Auldnaw Burn & Auldnaw Glen

Place-names:Auldnaw Burn, Auldnaw Glen
Place-Name:Auldnaw
Suggested meaning:stream with precipious banks at the kiln
element:Gaelic allt ‘river with precipitous banks; stream, a brook
elementGaelic ath ‘kiln’
elementScots burn ‘stream’
element Scots glen ‘a valley traversed by a stream’
Blaeu Coila (1654):No Entry
OS Name Books (1855-57):Auldnaw Burn, Auldnaw Glen
Location:Ordnance Survey (1897)
Other Early Forms:
Auldna (1845, New Statistical Account)

Auldnaw Burn and Auldnaw Glen

Auldnaw Burn through Auldnaw Glen (Photo Robert Guthrie 2009 )

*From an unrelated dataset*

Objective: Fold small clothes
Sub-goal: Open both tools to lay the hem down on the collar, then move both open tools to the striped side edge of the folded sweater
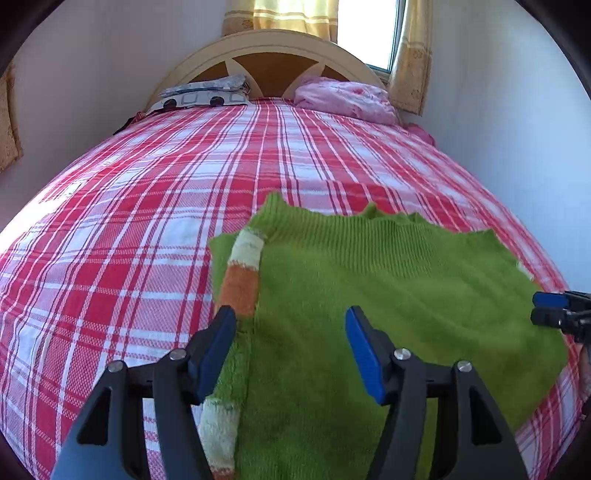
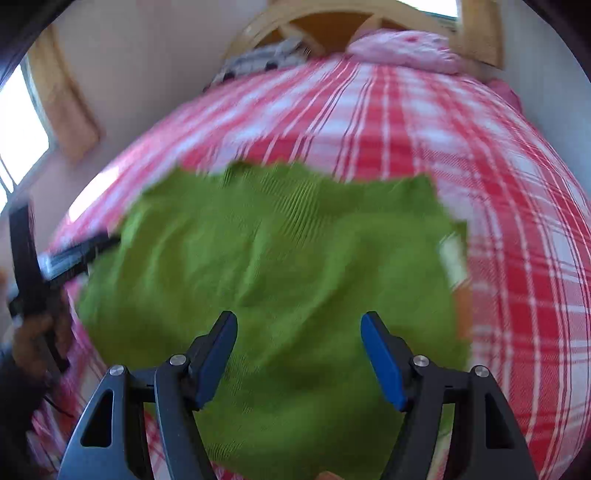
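A small green knitted sweater point(image 1: 369, 291) lies flat on the red and white plaid bedsheet point(image 1: 129, 229), near the bed's front edge. A sleeve with orange and cream bands point(image 1: 240, 280) is folded in along its left side. My left gripper point(image 1: 290, 317) hovers over the sweater's left part, open, with nothing between its blue pads. In the blurred right wrist view my right gripper point(image 2: 299, 321) stands open above the green sweater point(image 2: 280, 258), holding nothing. The right gripper's fingertips point(image 1: 550, 306) show at the left view's right edge; the left gripper point(image 2: 77, 254) shows at the right view's left edge.
At the head of the bed are a wooden headboard point(image 1: 273, 62), a patterned pillow point(image 1: 203, 96) and a pink bundle of bedding point(image 1: 343, 99). White walls flank the bed, with a curtained window point(image 1: 369, 33) behind. A hand point(image 2: 33, 332) holds the left gripper.
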Motion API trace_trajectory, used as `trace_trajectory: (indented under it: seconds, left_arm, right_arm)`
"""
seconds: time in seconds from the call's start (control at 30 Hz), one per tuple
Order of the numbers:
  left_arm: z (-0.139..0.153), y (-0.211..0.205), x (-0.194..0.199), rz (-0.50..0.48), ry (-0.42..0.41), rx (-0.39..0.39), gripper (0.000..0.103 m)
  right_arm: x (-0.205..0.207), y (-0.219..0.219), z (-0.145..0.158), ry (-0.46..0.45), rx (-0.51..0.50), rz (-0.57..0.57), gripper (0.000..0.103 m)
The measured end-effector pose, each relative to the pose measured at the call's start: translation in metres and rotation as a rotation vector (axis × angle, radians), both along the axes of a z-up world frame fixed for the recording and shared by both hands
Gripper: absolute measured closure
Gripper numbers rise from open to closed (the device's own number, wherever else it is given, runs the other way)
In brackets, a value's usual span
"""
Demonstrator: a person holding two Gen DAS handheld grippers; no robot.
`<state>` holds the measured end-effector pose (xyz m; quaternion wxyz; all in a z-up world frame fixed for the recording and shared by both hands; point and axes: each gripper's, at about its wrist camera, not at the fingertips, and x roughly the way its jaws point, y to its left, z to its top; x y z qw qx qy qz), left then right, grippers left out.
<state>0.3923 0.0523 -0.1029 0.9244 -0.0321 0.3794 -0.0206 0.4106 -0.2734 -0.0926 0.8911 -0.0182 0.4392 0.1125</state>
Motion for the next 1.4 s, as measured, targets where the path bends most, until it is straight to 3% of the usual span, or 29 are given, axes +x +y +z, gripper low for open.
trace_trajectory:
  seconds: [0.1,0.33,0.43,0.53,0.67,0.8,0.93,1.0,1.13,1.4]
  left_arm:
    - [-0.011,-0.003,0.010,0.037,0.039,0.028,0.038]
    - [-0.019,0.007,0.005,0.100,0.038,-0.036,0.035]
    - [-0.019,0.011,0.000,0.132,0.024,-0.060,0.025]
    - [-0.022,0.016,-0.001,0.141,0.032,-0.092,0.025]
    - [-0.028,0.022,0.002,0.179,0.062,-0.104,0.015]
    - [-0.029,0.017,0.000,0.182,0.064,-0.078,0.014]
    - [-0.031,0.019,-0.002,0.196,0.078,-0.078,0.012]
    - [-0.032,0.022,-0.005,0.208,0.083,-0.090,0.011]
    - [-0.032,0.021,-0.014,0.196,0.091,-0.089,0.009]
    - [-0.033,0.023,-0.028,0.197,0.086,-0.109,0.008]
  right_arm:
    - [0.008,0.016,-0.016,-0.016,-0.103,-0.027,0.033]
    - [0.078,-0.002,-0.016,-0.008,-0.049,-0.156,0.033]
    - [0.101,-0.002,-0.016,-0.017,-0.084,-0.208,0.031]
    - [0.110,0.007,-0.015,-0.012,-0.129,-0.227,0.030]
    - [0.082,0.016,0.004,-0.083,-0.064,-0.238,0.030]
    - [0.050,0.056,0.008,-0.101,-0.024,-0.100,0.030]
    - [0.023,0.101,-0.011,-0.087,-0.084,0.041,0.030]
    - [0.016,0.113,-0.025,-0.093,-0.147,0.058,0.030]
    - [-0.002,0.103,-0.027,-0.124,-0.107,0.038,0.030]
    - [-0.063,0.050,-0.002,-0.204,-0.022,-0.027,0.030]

The Ordnance Survey Name Book entries for Auldnaw Burn and Auldnaw Glen read –

“A stream which flows through the Auldnaw Glen into Beoch Lane burn.“”

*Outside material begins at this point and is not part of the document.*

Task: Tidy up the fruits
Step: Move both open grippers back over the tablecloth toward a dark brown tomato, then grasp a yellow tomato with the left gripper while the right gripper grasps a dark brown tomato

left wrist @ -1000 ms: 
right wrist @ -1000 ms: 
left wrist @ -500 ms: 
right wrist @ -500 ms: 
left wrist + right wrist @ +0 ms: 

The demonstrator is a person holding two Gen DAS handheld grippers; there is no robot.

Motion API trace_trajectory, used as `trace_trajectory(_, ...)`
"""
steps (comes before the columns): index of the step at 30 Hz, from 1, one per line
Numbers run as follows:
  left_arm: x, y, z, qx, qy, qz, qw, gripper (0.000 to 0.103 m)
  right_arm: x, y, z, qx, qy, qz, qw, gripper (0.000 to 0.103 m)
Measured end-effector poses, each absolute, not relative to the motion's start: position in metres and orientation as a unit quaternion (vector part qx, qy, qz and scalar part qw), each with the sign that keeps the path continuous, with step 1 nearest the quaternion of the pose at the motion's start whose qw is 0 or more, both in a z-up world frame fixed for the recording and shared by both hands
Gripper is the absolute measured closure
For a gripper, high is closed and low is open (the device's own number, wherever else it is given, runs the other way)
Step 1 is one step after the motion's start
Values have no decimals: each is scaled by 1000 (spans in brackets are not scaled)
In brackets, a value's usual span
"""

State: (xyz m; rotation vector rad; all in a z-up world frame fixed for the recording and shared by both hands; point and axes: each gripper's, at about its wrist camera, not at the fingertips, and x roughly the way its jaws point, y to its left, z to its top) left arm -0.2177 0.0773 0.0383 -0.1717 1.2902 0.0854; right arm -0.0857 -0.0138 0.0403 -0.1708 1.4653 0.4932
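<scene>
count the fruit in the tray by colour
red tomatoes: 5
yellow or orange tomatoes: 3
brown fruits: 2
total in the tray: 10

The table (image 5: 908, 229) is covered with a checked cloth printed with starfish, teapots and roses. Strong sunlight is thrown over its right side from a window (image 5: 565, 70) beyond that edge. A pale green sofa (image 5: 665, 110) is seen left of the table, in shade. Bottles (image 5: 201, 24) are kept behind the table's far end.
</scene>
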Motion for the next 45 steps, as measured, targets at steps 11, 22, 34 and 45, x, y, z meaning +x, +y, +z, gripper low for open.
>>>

A deep Glen through which runs a stream of the same name into Beoch Lane burn”

[N.B. the Scots burn ‘stream’ [1] has been appended to Beoch Lane which already contains the Scots water-course term lane ‘slow-moving stream’ [2]

Map 1: Auldnaw Burn and Auldnaw Glen| Reproduced by permission of the National Library of Scotland

Auldnaw

element: Gaelic allt ‘river with precipitous banks; stream, a brook’ [3]

Although the Auldnaw Burn clearly cannot be described as a river, it can be described as a rather small burn “with precipitous banks” for a stretch of its course, i.e. that part through the Auldnaw Glen, which clearly is the main feature of the burn.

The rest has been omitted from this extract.